Schweitzer graduated in 2015 from Centennial High School, where she was a member of the cheerleading squad. On social media she often posted photos from Bakersfield Speedway, a dirt auto-racing track that her family owns.
‘EVERYBODY STARTED RUNNING FOR COVER AND THE GUY KEPT SHOOTING’
Thomas Day Jr. was a big country music fan, so there was no doubt he’d go to the Route 91 Harvest festival in Las Vegas, and that he’d take his whole family with him.
Day, 54, of Corona, California, was one of 59 people killed by a gunman who sprayed the concert with bullets from the 32nd floor of the Mandalay Bay Resort and Casino.
“He was just a fun-loving boy, a great family man who loved to spend time with his family,” said Thomas Day Sr. who spoke on the phone, surrounded by his son’s four grown children at his Las Vegas area home.
The elder Day, who lives near Las Vegas, said he was at home Sunday night when he received a frantic telephone call from his grandson and a granddaughter.
“They were standing right there and they said he and another young man there both took a bullet in the head,” said Day, 75. “Everybody started running for cover and the guy kept shooting.”

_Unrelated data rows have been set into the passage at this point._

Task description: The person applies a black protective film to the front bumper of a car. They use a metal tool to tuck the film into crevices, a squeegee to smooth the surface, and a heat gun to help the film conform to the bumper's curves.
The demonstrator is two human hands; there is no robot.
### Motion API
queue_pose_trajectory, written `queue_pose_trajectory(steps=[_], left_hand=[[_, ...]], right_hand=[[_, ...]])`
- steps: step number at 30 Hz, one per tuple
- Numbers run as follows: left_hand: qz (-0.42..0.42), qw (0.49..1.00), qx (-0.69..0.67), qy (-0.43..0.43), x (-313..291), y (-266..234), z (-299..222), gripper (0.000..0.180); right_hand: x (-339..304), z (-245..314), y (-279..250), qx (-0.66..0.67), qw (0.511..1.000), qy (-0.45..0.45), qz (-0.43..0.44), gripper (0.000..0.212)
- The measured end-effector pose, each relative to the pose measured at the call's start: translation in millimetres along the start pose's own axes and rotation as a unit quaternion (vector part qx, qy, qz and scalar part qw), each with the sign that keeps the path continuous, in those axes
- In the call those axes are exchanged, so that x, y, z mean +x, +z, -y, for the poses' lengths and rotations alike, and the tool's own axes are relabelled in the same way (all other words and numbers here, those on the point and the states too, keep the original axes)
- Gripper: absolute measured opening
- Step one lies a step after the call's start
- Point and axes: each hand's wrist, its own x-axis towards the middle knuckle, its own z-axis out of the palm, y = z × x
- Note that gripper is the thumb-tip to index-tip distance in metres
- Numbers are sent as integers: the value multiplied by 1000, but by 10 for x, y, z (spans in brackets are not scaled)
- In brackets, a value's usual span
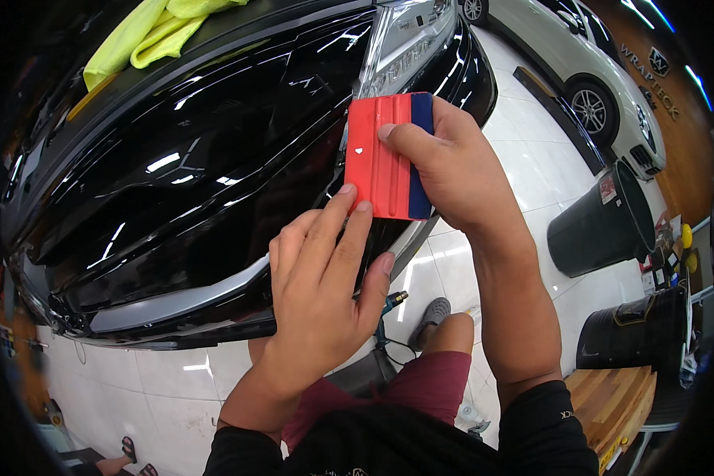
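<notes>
A red squeegee (378,170) with a dark blue felt edge is gripped in my right hand (460,159), the thumb pressed on its ridged face. My left hand (321,274) has its fingers stretched out, two fingertips touching the lower left corner of the squeegee. Behind the squeegee lies the glossy black front of a car (214,151), its clear headlight (404,47) just beyond the squeegee's top. Part of the car's edge is hidden by my hands and the squeegee.
A yellow-green cloth (147,36) lies on the car at far left. To the right stand a dark bin (599,222), a black drum (635,329) and a wooden-topped stool (611,404). A white car (595,71) is parked at far right. A heat gun-like tool (395,300) shows below my left hand.
</notes>
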Motion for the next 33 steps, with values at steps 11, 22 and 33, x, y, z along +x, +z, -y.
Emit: queue_pose_trajectory(steps=[11, 22, 33], left_hand=[[-12, 999, -47, -23, -81, -119, 4, 42], [-168, 788, -490, -332, -762, -776, 94, 43], [-250, 346, -838, -340, -744, -1011, 97, 63]], right_hand=[[-63, -60, 61, -37, 999, -32, -2, 27], [-174, -15, 15, 53, 998, 26, 23, 29], [-174, -53, 199, 6, 999, 31, 32, 30]])
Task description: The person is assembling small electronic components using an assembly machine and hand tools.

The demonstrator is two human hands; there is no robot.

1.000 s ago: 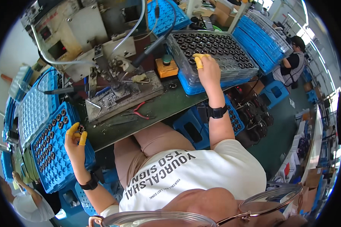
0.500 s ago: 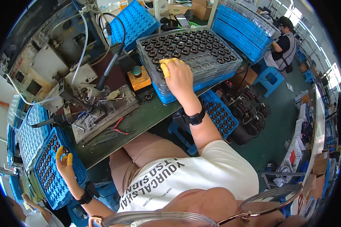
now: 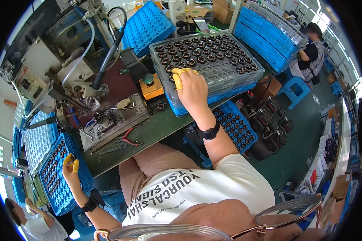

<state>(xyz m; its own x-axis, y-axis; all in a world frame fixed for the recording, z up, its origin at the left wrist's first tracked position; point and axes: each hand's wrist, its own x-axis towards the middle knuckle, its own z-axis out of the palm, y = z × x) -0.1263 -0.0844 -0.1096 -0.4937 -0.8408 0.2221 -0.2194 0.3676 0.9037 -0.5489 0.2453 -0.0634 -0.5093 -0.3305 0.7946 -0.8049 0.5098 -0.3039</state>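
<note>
My right hand [image 3: 192,89], with yellow finger covers on its fingertips, reaches down to the near left part of a clear plastic tray [image 3: 225,71]. Its thumb and fingers are drawn together there; whatever lies between them is hidden. Rows of small round black-and-copper parts [image 3: 191,62] fill much of this tray, with bare pockets toward its near side. At the far left, my left hand [image 3: 71,176] is over a blue tray [image 3: 64,201] that is partly filled with similar parts. Between its covered thumb and finger sits one small round part [image 3: 73,158].
A bench machine [image 3: 68,80] stands at left, with a round part [image 3: 97,117] on its metal base. Red-handled pliers [image 3: 130,137] and an orange block [image 3: 152,88] lie on the bench. Stacked blue trays [image 3: 261,38] rise at back right. Co-workers [image 3: 309,52] sit beyond.
The machine's upper tool has lifted off its base, baring a round part there. Both hands keep nearly the same places at their trays. The whole view has shifted slightly.
</note>
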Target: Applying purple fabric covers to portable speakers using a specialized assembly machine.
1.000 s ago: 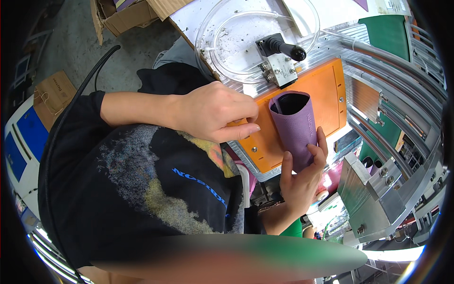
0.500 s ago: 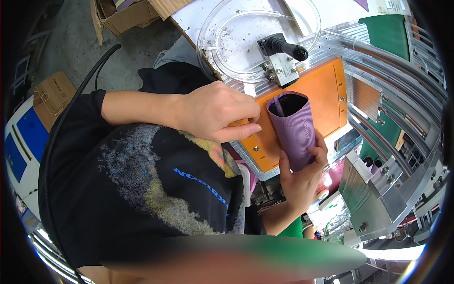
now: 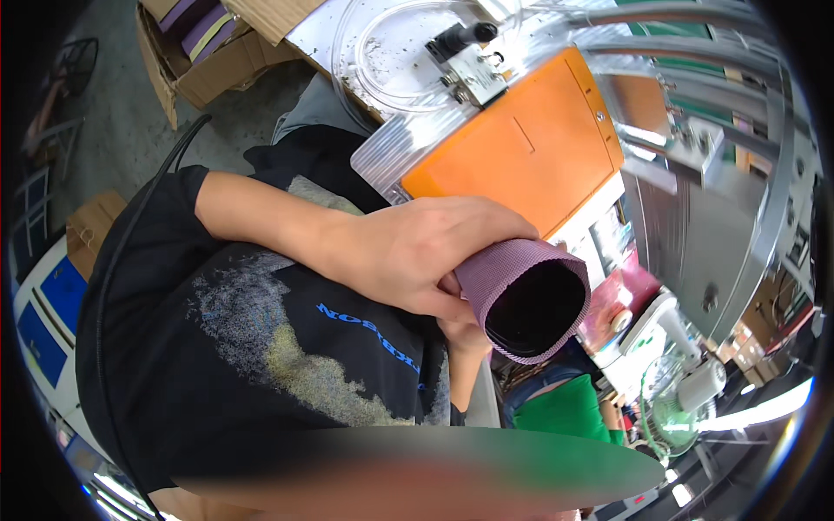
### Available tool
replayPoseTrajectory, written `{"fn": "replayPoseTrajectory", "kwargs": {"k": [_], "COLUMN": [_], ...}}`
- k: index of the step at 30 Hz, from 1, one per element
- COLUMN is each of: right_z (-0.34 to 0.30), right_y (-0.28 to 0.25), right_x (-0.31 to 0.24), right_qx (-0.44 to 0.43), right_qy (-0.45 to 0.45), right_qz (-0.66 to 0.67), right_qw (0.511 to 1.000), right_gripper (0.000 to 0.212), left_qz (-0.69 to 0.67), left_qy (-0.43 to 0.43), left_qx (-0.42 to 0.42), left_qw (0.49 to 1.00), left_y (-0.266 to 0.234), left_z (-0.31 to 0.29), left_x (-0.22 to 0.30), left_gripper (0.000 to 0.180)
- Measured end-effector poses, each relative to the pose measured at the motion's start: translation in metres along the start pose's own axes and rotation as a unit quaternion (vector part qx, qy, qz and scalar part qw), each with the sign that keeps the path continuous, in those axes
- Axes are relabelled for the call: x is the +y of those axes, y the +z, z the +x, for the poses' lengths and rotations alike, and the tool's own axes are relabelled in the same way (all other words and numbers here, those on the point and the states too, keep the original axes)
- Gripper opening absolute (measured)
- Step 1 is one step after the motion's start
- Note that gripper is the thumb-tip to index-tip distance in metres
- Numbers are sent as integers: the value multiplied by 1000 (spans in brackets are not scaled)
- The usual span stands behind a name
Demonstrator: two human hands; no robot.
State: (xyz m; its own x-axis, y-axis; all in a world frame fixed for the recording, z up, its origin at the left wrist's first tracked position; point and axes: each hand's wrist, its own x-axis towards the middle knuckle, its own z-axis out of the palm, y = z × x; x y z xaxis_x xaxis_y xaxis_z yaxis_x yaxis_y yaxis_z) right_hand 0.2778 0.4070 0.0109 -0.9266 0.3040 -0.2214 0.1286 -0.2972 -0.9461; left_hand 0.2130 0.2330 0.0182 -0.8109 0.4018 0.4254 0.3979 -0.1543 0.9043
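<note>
The person's left hand (image 3: 417, 256) wraps around a purple mesh sleeve (image 3: 526, 295), held up close to the camera with its dark open end facing the viewer. The right hand (image 3: 465, 334) sits mostly hidden beneath it, fingers apparently supporting the sleeve. Just behind lies an orange plate (image 3: 521, 148) on a metal machine (image 3: 712, 208). A cardboard box (image 3: 204, 52) stands well apart.

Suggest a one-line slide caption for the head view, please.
Both hands, left hand on top, hold a purple sleeve below an orange plate.
</note>
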Motion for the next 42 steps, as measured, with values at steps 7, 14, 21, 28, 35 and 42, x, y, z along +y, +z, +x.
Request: {"fn": "replayPoseTrajectory", "kwargs": {"k": [7,14,21,28,35,42], "right_z": [-3,-8,3,-24,4,48], "right_y": [11,8,-5,23,-2,-14], "right_x": [1,4,5,-8,2,-15], "right_qx": [-141,-108,-174,-57,-184,-188], "right_qy": [-138,-91,-203,-392,-558,-495], "right_qz": [-226,-164,-390,-485,-340,-413], "right_qw": [954,976,881,780,734,741], "right_gripper": [71,54,69,76,72,79], "left_qz": [69,86,65,-110,-566,-639], "left_qy": [31,38,20,-34,-330,-430], "left_qx": [-20,-45,-64,36,25,90], "left_qw": [997,995,996,993,755,632], "left_y": [-7,-6,-6,17,-12,12], "left_z": [5,9,7,-16,9,20], "left_x": [0,5,5,-1,-8,-5], "left_gripper": [64,65,80,88,49,53]}}
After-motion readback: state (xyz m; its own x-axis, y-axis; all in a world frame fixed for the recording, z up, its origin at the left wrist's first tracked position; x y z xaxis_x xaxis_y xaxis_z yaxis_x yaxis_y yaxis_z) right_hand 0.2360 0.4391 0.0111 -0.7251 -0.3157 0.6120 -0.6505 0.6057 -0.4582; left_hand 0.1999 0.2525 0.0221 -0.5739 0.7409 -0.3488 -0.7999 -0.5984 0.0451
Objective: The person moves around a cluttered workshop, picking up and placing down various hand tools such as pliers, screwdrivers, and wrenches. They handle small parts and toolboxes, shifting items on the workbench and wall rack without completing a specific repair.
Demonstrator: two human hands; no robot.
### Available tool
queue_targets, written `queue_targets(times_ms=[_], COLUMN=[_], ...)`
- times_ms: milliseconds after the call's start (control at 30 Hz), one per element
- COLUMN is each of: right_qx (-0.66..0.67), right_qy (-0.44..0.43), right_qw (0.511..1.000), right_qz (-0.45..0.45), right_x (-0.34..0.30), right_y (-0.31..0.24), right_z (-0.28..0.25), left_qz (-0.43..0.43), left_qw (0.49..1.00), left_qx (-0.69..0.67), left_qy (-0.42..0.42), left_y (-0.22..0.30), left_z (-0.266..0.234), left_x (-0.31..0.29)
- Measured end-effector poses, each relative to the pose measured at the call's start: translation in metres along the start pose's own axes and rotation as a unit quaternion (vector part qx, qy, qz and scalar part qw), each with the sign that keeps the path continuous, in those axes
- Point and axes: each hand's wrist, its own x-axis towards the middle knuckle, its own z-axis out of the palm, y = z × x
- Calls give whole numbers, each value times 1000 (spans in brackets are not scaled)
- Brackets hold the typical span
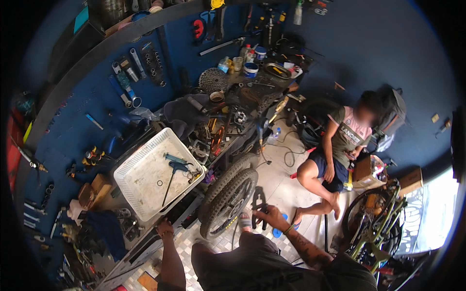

Day said none of his grandchildren were struck by bullets, but his son was. A friend rushed Thomas Day Jr. to a hospital but there was nothing doctors could do.
Struggling to speak, Day said his son loved his three daughters and son and his two grandchildren. The whole group jumped at the chance to drive to Las Vegas for the show.
“We always had fun together,” he said.
A GRUELING SEARCH FOR A MISSING WOMAN, AND THEN THE WORST
Stacee Etcheber of Novato, California, was listed as missing for hours before her family found got the worst possible news: The mother of two was dead.
At the concert, her husband told her to hide, then to run, as he helped a concertgoer next to him who had been shot, said Al Etcheber, her brother-in-law.
Her husband, Vincent Etcheber, is a San Francisco police officer, and his training kicked in immediately when shots rang out, Al Etcheber said.
He told Stacee and the couple’s three friends to protect themselves behind a nearby barrier. Then he told them to run, just before the second round of shots rang out, Al Etcheber said.
He has not heard from Stacee since, and she was not carrying an ID.
“It’s been a grueling 15 hours with no information,” Al Etcheber said Monday. On Tuesday morning, he posted on Facebook that the worst fears had been realized – she was dead.
Stacee, 50, worked as a hairdresser. Al Etcheber called her a loving wife and great mother who was “tough as nails and just the salt of the earth.”
‘I CAN HEAR HER LAUGH … RIGHT NOW’
Neysa Tonks’ employer remembered her as a “great mother, colleague and friend.”
The 46-year-old mother of three boys worked for the Las Vegas office of Technologent Inc., which offers technology solutions to companies. She was killed in the shooting rampage at the concert.
“Neysa has brought so much joy, fun and laughter to Technologent – she will be greatly missed by all!” said a statement posted by the California-based company.
The company has set up a GoFundMe page to raise funds to help her family.
Tonks grew up in Utah. Her brother, AJ Yerage, told the CBS affiliate in Salt Lake City that he felt “lucky” that Tonks was a part of his life and that she loved making jokes.
“I can hear her laugh, her voice in my head and my heart right now,” Yerage told KUTV.